I was confused, I will admit, when I saw the ad campaign in Brazil that's taking the internet by outrage.

The campaign, for those of you don't know about it, has the tag line "Forget about it. Men’s preferences will never change." And it shows the following iconic images, reimagined. I've looked for as close to what I could find of the originals.













The implication of the ad is that no matter what overweight women do to appear sexy, it's just not going to happen. Men are, according to the ad, set in their ways, and we're just going to have to live with it (and eat their low fat yogurt).

The problem is that their images don't seem to work in the way that they were intended. Which is why I was confused.

Going back to look for the original American Beauty image, I was shocked at how emaciated Mena Suvari looks. You can see her rib cage. She has no boobs. (If you click on the image above, you'll be directed to a larger version.) The airbrushed woman in the ad, on the other hand, seems to be curvy in all the right spots, and she looks sexy as hell. I do sort of object to the retouching. There's not a bulge or lump or fold or blemish on her. I see a lot of naked and near naked women. Nature is not that kind to even the most fit among us.*

The look on the face of the woman in the reimagined Basic Instinct is as confident as anything Sharon Stone pulled out in the movie. She doesn't seem to have any problems at all being in her own skin, and that as much as her physicality, is what made the Sharon Stone character so damned sexy in the movie.

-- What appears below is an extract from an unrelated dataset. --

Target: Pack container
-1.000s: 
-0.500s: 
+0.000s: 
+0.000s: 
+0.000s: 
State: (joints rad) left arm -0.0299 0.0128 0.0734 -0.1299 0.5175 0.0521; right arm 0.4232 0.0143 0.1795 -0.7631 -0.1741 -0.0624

The Marilyn model I think suffers the most in the comparison. Part of it is that Marilyn is the most iconic of the three. The image is the most famous, and it is the one that fails for pretty much anyone that tries to do it. (Can I just say how much I love that dress?) I keep thinking that the hair is all wrong on the model. It's too long and too curly, and it distracts me. The other problem is that front on view is the lest flattering of any of the shots taken from that series. Most of the images you'll find of the real Marilyn are from a much better angle. The sides of a woman's legs are generally going to look better than the front. But again, the confidence that the model exudes helps make her look damned good in the shot.

I suppose that the point of the ads is that no matter how very good a woman thinks she looks, no matter how much airbrushing and confidence she exudes, if she's fat, men aren't going to want her. And in some ways, I sort of am the type of woman that would buy into that theory, given my less than stellar history with men, and the fact that one guy flat out told me that my weight was the factor that made him decide I wasn't someone he wanted. I've always suspected that I wasn't going to be wanted unless I was skinnier, and there really hasn't been much to counter that theory in my experience.

But I don't think that these photographs are the best evidence for the argument. I think that these photoghraphs actually do the opposite, and maybe give me hope that my less than tiny physique could actually be considered beautiful.

With airbrushing.

But then I'm not a guy.

*I recently took somewhat shameful pleasure in seeing some woman's ass in the locker room a few days ago after swimming. This woman was slender and tall and lean and all the things I'm not. But even she had to deal with cellulite.